## Work item
An exact copy of all the entries is needed, with no images in it.
___ Extracted entries
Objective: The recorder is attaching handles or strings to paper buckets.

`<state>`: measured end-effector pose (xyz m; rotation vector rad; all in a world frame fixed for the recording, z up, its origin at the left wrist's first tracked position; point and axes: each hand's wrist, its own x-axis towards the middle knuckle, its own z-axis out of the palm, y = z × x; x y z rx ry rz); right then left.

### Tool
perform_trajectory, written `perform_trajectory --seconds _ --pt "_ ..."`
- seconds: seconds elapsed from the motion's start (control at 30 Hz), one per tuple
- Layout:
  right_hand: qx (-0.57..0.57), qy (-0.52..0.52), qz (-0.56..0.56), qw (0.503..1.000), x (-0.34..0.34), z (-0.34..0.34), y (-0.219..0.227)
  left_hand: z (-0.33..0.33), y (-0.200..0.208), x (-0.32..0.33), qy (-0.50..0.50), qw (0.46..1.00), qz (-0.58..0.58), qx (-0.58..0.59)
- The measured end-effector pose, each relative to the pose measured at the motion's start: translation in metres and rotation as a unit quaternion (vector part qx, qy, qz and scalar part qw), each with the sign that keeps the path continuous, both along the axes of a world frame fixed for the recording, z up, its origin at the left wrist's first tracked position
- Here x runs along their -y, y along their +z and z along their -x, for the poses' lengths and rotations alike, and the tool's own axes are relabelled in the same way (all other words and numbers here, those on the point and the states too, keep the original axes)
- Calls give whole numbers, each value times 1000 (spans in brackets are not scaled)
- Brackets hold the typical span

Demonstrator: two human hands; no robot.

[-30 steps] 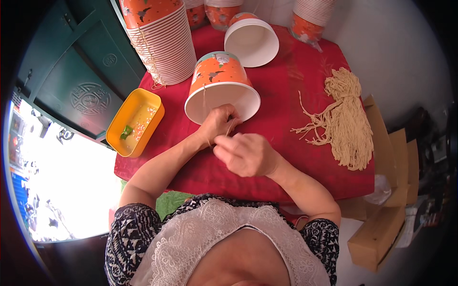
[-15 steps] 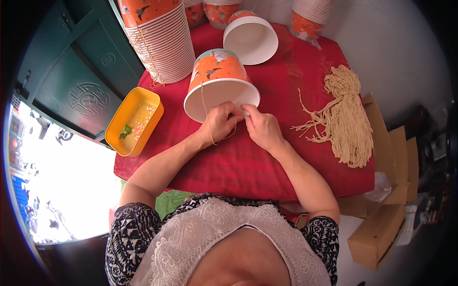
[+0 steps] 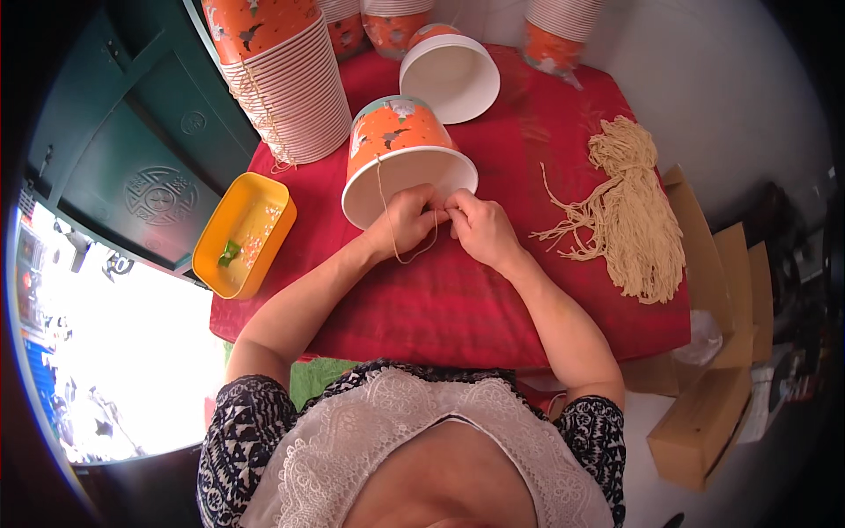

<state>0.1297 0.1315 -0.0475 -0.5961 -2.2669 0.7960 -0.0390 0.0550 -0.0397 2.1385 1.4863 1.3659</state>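
An orange paper bucket [image 3: 400, 132] with a white rim and printed figures lies tipped on the table, its mouth toward me. A thin beige string [image 3: 385, 198] is fixed near the upper left of its rim. From there the string hangs across my left wrist and loops back up to my fingers. My left hand [image 3: 405, 220] is closed in a pinch on the string in front of the bucket's mouth. Fingertips of my right hand [image 3: 482, 231] meet it by the lower right rim, also pinched; what they hold is hidden.
A tall stack of buckets [image 3: 290, 110] with strings stands at the left, beside a yellow tub [image 3: 286, 224] holding small bits. Another bucket [image 3: 449, 79] lies behind. A bundle of beige strings [image 3: 647, 229] lies right on the red tablecloth [image 3: 528, 308]. Cardboard boxes [image 3: 700, 422] stand beyond the table.
My right fingertips have shifted slightly left, closer against my left fingers. The string loop below my hands hangs a little wider. The whole view has shifted slightly.
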Motion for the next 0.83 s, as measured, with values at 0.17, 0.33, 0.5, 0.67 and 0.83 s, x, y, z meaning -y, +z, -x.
perform_trajectory --seconds 0.17,0.33,0.5,0.67,0.83 --pt "26 11 90 996 -7 -9 10 -9 30 1 10 907 368 207" --pt "34 46 157 986 -7 -13 19 -8 27 -1 21 907 353 228" --pt "39 54 170 983 -4 -15 20 -7 23 -4 34 905 353 235" --pt "25 61 153 986 -5 -16 17 -5 21 -4 10 902 344 262" --pt "-3 23 96 995 -6 -17 15 -2 15 -3 0 905 341 253"
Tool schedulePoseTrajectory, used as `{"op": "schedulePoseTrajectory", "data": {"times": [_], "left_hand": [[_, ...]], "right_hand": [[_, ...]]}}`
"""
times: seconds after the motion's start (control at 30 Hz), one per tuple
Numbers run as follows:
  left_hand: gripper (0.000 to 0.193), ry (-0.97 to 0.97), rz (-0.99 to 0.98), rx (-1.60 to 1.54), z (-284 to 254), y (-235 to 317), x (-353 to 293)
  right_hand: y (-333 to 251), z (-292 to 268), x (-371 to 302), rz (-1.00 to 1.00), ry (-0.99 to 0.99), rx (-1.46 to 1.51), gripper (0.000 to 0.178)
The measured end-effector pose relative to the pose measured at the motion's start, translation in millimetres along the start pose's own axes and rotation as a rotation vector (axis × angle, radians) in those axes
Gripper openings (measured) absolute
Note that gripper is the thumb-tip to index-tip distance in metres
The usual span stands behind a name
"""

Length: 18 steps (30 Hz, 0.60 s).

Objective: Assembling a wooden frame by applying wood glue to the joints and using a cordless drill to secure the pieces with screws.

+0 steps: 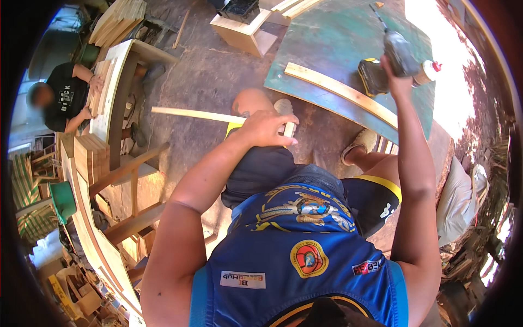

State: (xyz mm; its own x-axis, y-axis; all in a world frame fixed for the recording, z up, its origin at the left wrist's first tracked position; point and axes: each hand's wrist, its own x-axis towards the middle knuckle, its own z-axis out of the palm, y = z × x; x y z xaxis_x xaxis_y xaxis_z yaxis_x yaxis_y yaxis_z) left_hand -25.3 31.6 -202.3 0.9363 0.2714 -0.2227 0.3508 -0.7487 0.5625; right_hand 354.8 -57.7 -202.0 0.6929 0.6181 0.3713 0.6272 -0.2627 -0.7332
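Cordless drill (401, 52), over green board (321, 46), grasped in right hand (400, 83); probably heavy, hard-cased, best held above battery (372, 78); wooden strip (196, 113), likely light, stiff, grasped near one end in left hand (264, 128).

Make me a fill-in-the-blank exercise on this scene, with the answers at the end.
1. The left hand holds a long thin strip made of pale ____.
2. The right hand grips a black cordless drill; its blocky battery pack is black and ____.
3. A long flat pale wooden board lies on a wide worn tabletop coloured ____.
4. The small cap on the pale bottle is ____.
Missing words: wood; yellow; green; red.
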Motion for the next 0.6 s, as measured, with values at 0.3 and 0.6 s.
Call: {"op": "schedulePoseTrajectory", "data": {"times": [0.3, 0.6], "left_hand": [[0.048, 0.055, -0.158, -0.043, -6, 1, 10], [0.049, 0.062, -0.121, -0.036, 4, -4, 13]], "right_hand": [[-3, -46, -143, 0.293, -0.736, 0.438, 0.035], [30, -17, -189, 0.366, -1.123, 0.874, 0.018]]}}
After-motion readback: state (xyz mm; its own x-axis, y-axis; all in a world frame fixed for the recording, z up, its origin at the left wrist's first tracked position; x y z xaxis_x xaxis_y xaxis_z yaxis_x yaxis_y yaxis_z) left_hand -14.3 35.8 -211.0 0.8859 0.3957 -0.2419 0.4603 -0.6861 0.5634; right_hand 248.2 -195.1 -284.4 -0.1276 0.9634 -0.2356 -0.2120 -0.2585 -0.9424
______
## Answer to the exercise
Objective: The recorder is attaching handles or strings to paper buckets.

`<state>`: measured end-effector pose (xyz m; rotation vector rad; all in a world frame fixed for the recording, z up, its origin at the left wrist's first tracked position; point and axes: each hand's wrist, its own x-axis towards the middle knuckle, its own z-axis out of the palm, y = z × x; x y z rx ry rz); right then left.

### Tool
perform_trajectory, written `perform_trajectory --seconds _ --pt "_ ..."`
- seconds: seconds elapsed from the motion's start (control at 30 Hz), one per tuple
- Layout:
  right_hand: qx (-0.57..0.57), qy (-0.52..0.52), qz (-0.56..0.56), qw (0.503..1.000), x (-0.34..0.34), z (-0.34..0.34), y (-0.219..0.227)
  left_hand: z (-0.33..0.33), y (-0.200..0.208), x (-0.32..0.33), qy (-0.50..0.50), qw (0.46..1.00), qz (-0.58..0.58), qx (-0.58..0.59)
- The measured end-effector pose, each relative to the pose measured at the motion's start: translation in metres and rotation as a unit quaternion (vector part qx, qy, qz and scalar part qw), each with the sign that keeps the path continuous, both along the axes of a world frame fixed for the recording, z up, its origin at the left wrist's first tracked position
- Here x runs along their -y, y along their +z and z along their -x, for the poses' lengths and rotations alike, and the tool's own axes are relabelled in the same way (all other words and numbers here, those on the point and the states too, keep the original axes)
- Calls give whole numbers, each value times 1000 (spans in brackets are not scaled)
- Brackets hold the typical span

Demonstrator: two human hands; no robot.

[-30 steps] 
[-15 steps] 
[+0 steps] 

<state>0.1297 0.1315 -0.0475 -0.5961 -2.2669 0.7960 -0.0390 0.0550 -0.0397 2.1385 1.4863 1.3659</state>
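An orange paper bucket [image 3: 400, 132] with a white rim and printed figures lies tipped on the table, its mouth toward me. A thin beige string [image 3: 385, 198] is fixed near the upper left of its rim. From there the string hangs across my left wrist and loops back up to my fingers. My left hand [image 3: 405, 220] is closed in a pinch on the string in front of the bucket's mouth. Fingertips of my right hand [image 3: 482, 231] meet it by the lower right rim, also pinched; what they hold is hidden.
A tall stack of buckets [image 3: 290, 110] with strings stands at the left, beside a yellow tub [image 3: 286, 224] holding small bits. Another bucket [image 3: 449, 79] lies behind. A bundle of beige strings [image 3: 647, 229] lies right on the red tablecloth [image 3: 528, 308]. Cardboard boxes [image 3: 700, 422] stand beyond the table.
My right fingertips have shifted slightly left, closer against my left fingers. The string loop below my hands hangs a little wider. The whole view has shifted slightly.
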Motion for the next 0.83 s, as measured, with values at 0.17, 0.33, 0.5, 0.67 and 0.83 s, x, y, z meaning -y, +z, -x.
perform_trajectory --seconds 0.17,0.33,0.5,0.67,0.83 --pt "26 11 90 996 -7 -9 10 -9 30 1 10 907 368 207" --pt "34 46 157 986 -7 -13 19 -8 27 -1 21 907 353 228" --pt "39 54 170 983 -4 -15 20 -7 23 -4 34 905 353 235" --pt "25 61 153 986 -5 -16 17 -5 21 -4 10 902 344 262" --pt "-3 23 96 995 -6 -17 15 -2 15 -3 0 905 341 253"
Tool schedulePoseTrajectory, used as `{"op": "schedulePoseTrajectory", "data": {"times": [_], "left_hand": [[_, ...]], "right_hand": [[_, ...]]}}`
"""
times: seconds after the motion's start (control at 30 Hz), one per tuple
Numbers run as follows:
  left_hand: gripper (0.000 to 0.193), ry (-0.97 to 0.97), rz (-0.99 to 0.98), rx (-1.60 to 1.54), z (-284 to 254), y (-235 to 317), x (-353 to 293)
  right_hand: y (-333 to 251), z (-292 to 268), x (-371 to 302), rz (-1.00 to 1.00), ry (-0.99 to 0.99), rx (-1.46 to 1.51), gripper (0.000 to 0.178)
The measured end-effector pose relative to the pose measured at the motion's start, translation in millimetres along the start pose's own axes and rotation as a rotation vector (axis × angle, radians) in those axes
Gripper openings (measured) absolute
Note that gripper is the thumb-tip to index-tip distance in metres
The usual span stands behind a name
"""

Length: 18 steps (30 Hz, 0.60 s).

Objective: Assembling a wooden frame by applying wood glue to the joints and using a cordless drill to secure the pieces with screws.

+0 steps: 

State: (xyz mm; its own x-axis, y-axis; all in a world frame fixed for the recording, z up, its origin at the left wrist's first tracked position; point and axes: each hand's wrist, its own x-axis towards the middle knuckle, its own z-axis out of the palm, y = z × x; x y z xaxis_x xaxis_y xaxis_z yaxis_x yaxis_y yaxis_z) left_hand -25.3 31.6 -202.3 0.9363 0.2714 -0.2227 0.3508 -0.7487 0.5625; right_hand 354.8 -57.7 -202.0 0.6929 0.6181 0.3713 0.6272 -0.2627 -0.7332
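Cordless drill (401, 52), over green board (321, 46), grasped in right hand (400, 83); probably heavy, hard-cased, best held above battery (372, 78); wooden strip (196, 113), likely light, stiff, grasped near one end in left hand (264, 128).

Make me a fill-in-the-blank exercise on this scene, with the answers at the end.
1. The left hand holds a long thin strip made of pale ____.
2. The right hand grips a black cordless drill; its blocky battery pack is black and ____.
3. A long flat pale wooden board lies on a wide worn tabletop coloured ____.
4. The small cap on the pale bottle is ____.
Missing words: wood; yellow; green; red.
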Motion for the next 0.6 s, as measured, with values at 0.3 and 0.6 s.
Call: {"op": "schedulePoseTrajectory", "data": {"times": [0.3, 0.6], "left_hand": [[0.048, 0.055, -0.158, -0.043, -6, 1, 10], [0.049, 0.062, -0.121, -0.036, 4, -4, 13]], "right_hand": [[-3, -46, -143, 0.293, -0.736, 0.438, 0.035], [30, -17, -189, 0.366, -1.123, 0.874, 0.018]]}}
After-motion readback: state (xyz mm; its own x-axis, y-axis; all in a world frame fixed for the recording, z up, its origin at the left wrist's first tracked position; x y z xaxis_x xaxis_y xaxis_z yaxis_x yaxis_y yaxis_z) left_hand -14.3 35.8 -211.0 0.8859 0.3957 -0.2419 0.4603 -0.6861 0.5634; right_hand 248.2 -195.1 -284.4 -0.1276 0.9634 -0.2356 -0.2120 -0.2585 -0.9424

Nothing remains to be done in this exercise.